[Start of section]
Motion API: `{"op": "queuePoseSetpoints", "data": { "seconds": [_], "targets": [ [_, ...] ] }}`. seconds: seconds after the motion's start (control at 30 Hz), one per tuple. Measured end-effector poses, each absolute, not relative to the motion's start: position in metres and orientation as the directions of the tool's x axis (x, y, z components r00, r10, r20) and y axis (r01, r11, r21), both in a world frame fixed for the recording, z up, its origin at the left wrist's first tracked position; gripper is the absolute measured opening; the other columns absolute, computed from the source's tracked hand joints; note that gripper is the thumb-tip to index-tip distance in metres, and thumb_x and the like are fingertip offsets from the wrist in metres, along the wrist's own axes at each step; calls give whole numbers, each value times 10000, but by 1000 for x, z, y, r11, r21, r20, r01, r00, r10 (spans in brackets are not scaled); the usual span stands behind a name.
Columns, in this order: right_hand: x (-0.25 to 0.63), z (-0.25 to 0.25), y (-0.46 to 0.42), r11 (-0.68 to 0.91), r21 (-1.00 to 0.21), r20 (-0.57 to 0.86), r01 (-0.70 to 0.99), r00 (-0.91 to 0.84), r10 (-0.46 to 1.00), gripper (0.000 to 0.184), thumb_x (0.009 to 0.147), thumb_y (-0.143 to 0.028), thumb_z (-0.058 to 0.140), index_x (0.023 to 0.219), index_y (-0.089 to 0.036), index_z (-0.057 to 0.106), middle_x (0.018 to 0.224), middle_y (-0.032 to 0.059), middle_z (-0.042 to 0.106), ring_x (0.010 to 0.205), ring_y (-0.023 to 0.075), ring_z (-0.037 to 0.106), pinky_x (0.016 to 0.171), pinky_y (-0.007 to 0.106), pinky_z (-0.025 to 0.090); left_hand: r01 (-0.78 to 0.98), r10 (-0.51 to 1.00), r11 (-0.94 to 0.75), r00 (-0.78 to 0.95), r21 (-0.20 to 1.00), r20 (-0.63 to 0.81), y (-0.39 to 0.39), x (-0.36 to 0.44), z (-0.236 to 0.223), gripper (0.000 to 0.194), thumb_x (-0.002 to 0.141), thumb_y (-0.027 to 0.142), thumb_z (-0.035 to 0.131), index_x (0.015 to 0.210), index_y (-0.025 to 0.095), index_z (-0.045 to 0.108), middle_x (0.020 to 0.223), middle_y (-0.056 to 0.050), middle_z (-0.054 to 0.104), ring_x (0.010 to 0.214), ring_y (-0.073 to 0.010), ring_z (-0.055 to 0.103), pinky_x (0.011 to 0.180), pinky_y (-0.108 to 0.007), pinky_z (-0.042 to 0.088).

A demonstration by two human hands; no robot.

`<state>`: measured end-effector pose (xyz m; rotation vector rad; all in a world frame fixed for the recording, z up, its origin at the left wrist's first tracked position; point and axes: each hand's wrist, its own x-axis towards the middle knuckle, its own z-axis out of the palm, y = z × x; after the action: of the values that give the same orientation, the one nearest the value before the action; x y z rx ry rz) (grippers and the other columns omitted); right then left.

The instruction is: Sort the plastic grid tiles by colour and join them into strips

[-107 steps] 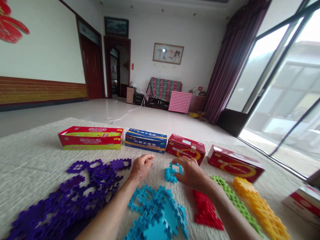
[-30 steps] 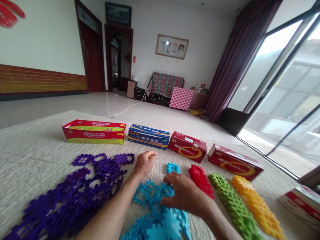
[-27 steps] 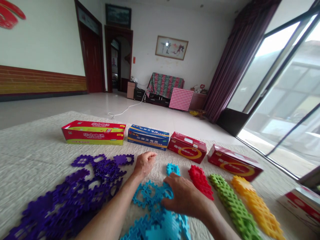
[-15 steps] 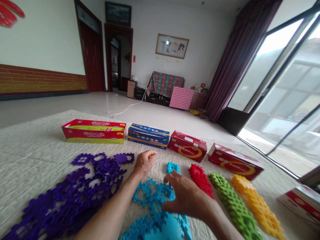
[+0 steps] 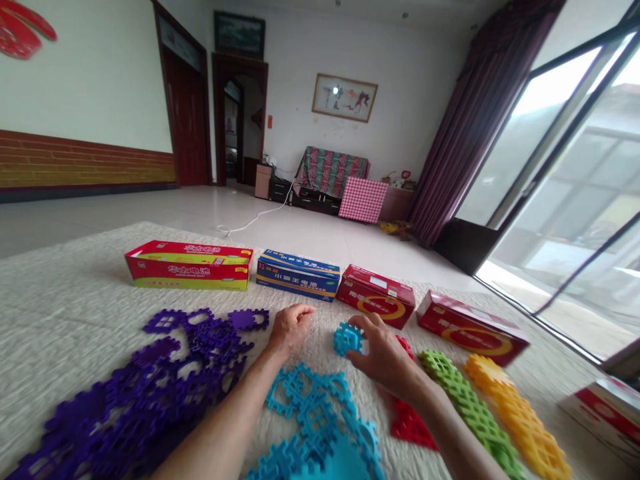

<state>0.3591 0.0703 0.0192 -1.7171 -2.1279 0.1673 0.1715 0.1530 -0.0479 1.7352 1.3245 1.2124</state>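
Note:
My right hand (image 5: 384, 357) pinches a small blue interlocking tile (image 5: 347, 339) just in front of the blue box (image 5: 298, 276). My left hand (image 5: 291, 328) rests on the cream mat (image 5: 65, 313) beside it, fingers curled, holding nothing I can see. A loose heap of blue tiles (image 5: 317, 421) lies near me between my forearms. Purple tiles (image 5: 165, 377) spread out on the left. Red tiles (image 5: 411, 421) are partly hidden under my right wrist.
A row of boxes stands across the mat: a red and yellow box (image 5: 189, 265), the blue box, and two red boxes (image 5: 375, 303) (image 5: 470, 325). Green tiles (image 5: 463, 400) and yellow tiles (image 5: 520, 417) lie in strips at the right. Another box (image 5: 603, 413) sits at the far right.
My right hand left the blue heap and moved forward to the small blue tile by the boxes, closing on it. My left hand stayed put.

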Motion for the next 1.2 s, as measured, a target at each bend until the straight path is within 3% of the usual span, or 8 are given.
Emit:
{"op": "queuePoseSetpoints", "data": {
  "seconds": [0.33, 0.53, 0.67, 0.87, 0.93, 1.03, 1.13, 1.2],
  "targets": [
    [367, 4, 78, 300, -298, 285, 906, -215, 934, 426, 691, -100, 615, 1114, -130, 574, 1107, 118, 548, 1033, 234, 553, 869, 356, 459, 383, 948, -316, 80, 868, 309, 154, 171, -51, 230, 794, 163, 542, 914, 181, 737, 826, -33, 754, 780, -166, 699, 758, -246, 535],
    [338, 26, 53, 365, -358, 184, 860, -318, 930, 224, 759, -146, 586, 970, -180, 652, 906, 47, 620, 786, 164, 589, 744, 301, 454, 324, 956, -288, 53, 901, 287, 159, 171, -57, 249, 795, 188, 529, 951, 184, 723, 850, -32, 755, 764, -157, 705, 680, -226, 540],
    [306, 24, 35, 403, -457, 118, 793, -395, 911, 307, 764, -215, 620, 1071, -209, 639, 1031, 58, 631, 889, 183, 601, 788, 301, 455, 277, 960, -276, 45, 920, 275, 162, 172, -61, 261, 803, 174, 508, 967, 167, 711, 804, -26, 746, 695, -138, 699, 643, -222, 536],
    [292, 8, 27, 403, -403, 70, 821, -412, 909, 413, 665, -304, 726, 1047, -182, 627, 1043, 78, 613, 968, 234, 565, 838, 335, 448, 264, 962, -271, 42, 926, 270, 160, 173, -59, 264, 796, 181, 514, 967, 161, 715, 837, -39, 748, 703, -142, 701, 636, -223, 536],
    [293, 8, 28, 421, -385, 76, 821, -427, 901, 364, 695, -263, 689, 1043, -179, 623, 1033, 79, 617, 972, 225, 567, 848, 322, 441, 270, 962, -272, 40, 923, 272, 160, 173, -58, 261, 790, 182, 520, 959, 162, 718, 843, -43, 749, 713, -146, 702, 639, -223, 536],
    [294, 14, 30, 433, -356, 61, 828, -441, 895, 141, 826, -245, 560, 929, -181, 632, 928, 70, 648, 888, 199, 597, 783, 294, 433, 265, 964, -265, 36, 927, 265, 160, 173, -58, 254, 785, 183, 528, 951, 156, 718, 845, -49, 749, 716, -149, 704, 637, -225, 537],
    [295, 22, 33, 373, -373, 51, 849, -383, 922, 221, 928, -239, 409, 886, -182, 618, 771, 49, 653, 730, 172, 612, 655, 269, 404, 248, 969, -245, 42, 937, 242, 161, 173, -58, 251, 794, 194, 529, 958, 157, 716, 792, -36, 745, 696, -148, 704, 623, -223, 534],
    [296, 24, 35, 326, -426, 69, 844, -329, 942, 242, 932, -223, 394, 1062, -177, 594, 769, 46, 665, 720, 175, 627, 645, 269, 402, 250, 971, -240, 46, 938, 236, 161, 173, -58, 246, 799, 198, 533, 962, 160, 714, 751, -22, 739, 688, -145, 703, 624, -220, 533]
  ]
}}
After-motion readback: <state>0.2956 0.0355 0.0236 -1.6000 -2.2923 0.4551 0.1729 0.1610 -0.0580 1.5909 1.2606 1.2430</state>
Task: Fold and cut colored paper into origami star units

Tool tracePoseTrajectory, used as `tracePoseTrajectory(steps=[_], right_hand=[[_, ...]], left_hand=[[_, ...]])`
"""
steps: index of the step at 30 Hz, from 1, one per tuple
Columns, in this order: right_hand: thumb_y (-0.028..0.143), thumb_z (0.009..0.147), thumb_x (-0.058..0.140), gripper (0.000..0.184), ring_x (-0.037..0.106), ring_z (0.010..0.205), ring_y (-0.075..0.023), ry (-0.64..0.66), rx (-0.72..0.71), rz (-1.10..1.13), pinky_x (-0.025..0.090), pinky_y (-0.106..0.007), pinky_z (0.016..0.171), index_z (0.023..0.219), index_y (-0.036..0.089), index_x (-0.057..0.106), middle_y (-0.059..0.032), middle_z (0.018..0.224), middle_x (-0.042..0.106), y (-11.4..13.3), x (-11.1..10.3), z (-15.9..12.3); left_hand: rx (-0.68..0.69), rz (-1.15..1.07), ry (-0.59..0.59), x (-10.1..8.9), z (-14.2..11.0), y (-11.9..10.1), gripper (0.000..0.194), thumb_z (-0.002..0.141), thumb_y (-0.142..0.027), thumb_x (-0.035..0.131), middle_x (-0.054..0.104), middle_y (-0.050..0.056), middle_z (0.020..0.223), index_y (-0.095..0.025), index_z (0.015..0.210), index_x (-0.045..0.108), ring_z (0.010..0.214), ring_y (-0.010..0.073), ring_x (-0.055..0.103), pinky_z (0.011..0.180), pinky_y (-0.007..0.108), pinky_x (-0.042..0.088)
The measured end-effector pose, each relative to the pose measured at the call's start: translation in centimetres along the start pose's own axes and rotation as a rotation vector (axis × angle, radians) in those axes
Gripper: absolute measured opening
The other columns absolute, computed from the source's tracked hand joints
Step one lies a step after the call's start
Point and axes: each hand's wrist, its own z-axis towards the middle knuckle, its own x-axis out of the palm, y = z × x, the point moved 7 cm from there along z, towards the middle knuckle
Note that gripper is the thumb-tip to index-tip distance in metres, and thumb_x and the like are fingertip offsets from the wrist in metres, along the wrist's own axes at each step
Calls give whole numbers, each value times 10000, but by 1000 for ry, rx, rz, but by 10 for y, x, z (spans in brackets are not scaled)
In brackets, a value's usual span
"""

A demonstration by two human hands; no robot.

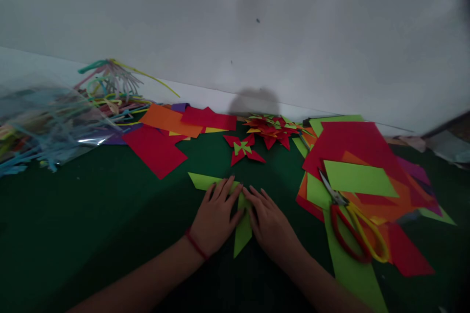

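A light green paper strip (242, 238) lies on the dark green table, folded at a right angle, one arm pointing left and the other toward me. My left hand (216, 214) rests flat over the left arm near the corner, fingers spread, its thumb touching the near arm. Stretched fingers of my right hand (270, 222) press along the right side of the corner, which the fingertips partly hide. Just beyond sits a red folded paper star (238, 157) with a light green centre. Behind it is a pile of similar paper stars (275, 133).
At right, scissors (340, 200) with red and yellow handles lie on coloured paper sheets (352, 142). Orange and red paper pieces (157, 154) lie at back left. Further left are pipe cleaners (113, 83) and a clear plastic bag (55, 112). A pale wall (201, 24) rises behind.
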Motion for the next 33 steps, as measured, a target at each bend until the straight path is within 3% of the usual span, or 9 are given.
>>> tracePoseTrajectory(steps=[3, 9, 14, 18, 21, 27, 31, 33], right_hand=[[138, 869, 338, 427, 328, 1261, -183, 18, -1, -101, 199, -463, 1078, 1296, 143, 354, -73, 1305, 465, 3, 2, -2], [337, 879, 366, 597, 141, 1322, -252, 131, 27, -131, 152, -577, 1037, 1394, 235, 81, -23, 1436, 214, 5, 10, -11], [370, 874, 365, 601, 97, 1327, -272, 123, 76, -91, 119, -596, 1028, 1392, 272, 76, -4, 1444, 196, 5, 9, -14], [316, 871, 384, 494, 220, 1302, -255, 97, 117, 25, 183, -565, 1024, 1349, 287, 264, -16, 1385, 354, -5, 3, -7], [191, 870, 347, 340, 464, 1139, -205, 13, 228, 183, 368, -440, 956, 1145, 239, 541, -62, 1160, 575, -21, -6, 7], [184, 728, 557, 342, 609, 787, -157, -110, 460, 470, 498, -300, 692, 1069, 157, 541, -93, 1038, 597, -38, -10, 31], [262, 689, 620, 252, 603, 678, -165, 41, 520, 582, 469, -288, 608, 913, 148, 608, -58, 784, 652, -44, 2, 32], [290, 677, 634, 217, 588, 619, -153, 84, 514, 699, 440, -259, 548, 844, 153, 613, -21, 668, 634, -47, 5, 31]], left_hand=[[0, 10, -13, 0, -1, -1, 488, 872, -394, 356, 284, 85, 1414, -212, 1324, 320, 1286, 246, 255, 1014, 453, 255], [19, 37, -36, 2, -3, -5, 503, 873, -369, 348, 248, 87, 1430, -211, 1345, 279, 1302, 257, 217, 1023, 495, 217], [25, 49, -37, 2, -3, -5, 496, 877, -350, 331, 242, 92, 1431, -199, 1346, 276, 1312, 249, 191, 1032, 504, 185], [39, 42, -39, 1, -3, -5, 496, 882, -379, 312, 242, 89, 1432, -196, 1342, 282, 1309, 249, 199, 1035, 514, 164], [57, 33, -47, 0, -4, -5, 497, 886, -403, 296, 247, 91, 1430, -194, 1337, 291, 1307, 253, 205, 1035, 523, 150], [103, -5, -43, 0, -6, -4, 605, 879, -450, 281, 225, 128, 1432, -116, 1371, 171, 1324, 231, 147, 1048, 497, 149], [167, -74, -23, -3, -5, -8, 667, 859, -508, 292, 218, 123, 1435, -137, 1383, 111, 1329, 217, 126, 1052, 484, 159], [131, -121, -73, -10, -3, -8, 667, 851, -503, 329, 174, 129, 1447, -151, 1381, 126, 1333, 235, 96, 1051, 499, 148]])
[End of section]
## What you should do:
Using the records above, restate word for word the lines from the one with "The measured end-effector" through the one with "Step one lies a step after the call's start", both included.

## Your response:
The measured end-effector pose, each relative to the pose measured at the call's start: translation in centimetres along the start pose's own axes and rotation as a rotation vector (axis × angle, radians) in those axes
Gripper: absolute measured opening
The other columns absolute, computed from the source's tracked hand joints
Step one lies a step after the call's start

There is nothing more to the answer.